Within the data below, determine how many lines contain "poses" and supply only that figure.

**********

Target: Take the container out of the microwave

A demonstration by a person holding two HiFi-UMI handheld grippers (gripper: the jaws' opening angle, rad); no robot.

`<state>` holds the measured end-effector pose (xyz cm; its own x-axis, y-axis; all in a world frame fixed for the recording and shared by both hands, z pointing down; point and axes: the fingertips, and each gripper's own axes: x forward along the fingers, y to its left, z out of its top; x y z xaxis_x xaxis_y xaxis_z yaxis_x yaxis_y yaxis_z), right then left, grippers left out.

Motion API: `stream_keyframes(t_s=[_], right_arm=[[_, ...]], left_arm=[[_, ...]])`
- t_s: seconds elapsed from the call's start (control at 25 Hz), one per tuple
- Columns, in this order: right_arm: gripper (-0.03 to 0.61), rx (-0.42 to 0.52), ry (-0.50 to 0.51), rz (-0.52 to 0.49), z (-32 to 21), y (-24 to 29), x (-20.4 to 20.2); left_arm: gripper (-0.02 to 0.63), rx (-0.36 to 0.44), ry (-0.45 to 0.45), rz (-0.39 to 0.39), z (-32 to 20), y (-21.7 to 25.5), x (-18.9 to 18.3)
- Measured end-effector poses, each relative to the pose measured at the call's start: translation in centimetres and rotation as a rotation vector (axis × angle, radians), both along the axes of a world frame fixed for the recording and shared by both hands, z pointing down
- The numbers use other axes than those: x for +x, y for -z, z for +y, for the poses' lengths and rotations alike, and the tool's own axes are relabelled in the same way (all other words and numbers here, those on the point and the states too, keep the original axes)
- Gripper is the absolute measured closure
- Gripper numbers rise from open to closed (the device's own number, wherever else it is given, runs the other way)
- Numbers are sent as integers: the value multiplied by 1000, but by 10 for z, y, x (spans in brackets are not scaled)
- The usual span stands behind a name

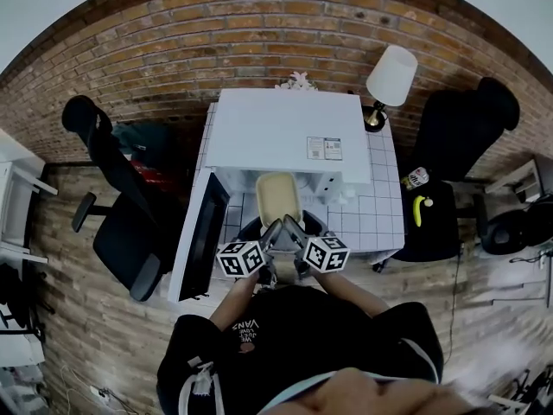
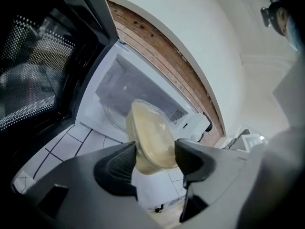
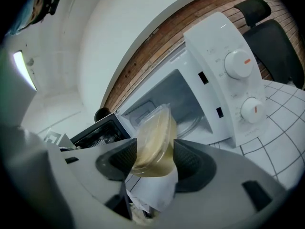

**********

- _Exercise answer_
2